The Company had an accumulated deficit of approximately $85,986,000 at March 31, 2019. During the three months ended March 31, 2019, the Company generated a net loss from continuing operations of approximately $1,145,000, used cash in continuing operations of approximately $1,079,000, and the Company expects that it will continue to generate operating losses for the foreseeable future. At March 31, 2019, the Company had a cash balance of approximately $794,000. Total revenues were approximately $1,346,000 and $2,313,000 for the three months ended March 31, 2019 and 2018, respectively. The Company had working capital deficiency of approximately $4,301,000 and $3,384,000 at March 31, 2019 and December 31, 2018, respectively. These conditions raise substantial doubt about the Company’s ability to continue as a going concern. In order to alleviate the substantial doubt, the Company has approved and undertaken several measures.
The Company is closely monitoring operating costs and capital requirements. Management of the Company also made efforts in 2018 and first quarter of 2019 to contain and reduce cost, including implementing a new approval process over travel and other expenses, significantly reducing the cash compensation for independent board directors, terminating non-performing employees and eliminating certain positions, and replacing and negotiating with certain vendors. We also sold our Noble Voice business on May 25, 2018 to reduce operating losses and cash burns. If we are still not successful in sufficiently reducing our costs, we may then need to dispose our other assets or discontinue business lines.

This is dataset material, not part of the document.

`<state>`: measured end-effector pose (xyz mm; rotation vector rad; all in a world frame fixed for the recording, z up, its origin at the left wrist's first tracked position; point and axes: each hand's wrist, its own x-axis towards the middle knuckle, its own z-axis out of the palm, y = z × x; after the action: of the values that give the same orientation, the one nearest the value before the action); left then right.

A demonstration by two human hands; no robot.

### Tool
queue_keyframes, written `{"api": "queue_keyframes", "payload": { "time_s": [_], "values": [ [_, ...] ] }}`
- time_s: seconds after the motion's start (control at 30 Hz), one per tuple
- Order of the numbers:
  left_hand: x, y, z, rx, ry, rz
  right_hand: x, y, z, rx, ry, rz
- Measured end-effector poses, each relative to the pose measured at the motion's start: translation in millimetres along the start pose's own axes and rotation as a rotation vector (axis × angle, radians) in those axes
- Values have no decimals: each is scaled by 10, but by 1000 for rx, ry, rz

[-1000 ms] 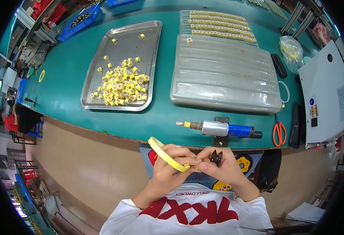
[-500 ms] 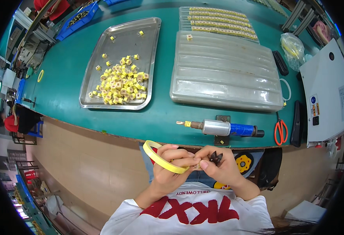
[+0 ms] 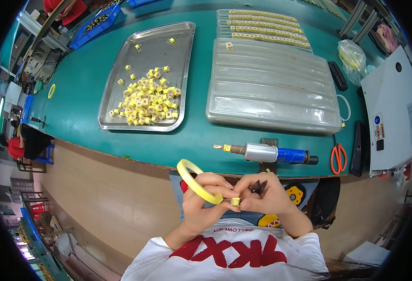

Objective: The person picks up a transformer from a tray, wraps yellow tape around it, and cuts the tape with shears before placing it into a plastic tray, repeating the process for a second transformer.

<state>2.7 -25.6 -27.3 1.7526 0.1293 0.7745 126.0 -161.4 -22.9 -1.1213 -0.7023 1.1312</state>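
My left hand (image 3: 199, 206) is closed around a roll of yellow tape (image 3: 185, 174), which stands up as a ring over its fingers. Between the fingertips of both hands sits a small yellow-wrapped coil component (image 3: 235, 201), its thin wire pins pointing toward my left hand. My right hand (image 3: 274, 201) is closed, with thumb and fingertips at the component. A dark, pointed tool (image 3: 259, 187) juts out from its curled fingers; its exact kind is hidden. Both hands are just off the table's near edge, above my lap.
A metal tray (image 3: 117, 56) holds a heap of similar components (image 3: 145, 100). Clear plastic trays (image 3: 271, 84) are stacked to its right, with filled rows behind. Nearer lie a blue-and-silver tool (image 3: 271, 153) and orange-handled scissors (image 3: 338, 158). A white machine (image 3: 391, 112) stands at right.
The component between my fingertips has come into clearer view, its yellow side now showing. The tape ring has tilted more upright. The view has shifted slightly.
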Motion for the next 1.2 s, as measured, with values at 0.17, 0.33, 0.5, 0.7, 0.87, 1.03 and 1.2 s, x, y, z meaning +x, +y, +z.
{"api": "queue_keyframes", "payload": {
  "time_s": [0.17, 0.33, 0.5, 0.7, 0.87, 1.03, 1.2],
  "values": [
    [-1, -53, -41, 192, 0, 86, 39, -154, 8, -179, 18, -40],
    [16, -51, -48, 193, 1, 73, 27, -134, -26, -169, 13, -5],
    [38, -74, -66, 277, -18, 164, 40, -233, -10, -174, 24, 44],
    [67, -26, -66, 303, -21, 173, 27, -293, 65, -292, 78, -12],
    [65, 6, -86, 318, -48, 113, 25, -321, 104, -443, 132, -44],
    [48, 33, -65, 82, -59, -56, 39, -327, 116, -539, 183, -246],
    [-10, -20, -89, -455, -136, -287, -6, -299, 15, -1026, 134, -676]
  ]
}}
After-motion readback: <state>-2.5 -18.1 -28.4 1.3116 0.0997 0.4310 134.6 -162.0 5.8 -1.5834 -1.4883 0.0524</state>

On November 16, 2018, the Company entered into a revolving credit facility agreement with GNet Tech Holdings, a related party through one of the Company’s shareholders, Cosmic Forward Limited (“CFL”), that matures on May 31, 2020, under which we can draw up to GBP £1,500,000 (approximately $2,000,000). Interest is payable on any outstanding principal balance at a rate equal to the LIBOR rate plus 4%. Amounts drawn under this facility are payable at the end of one, three, or six months periods at the election of the Company. At March 31, 2019, the Company drew $293,000 under this facility. At May 15, 2019, approximately $1,707,000 was available for us to draw.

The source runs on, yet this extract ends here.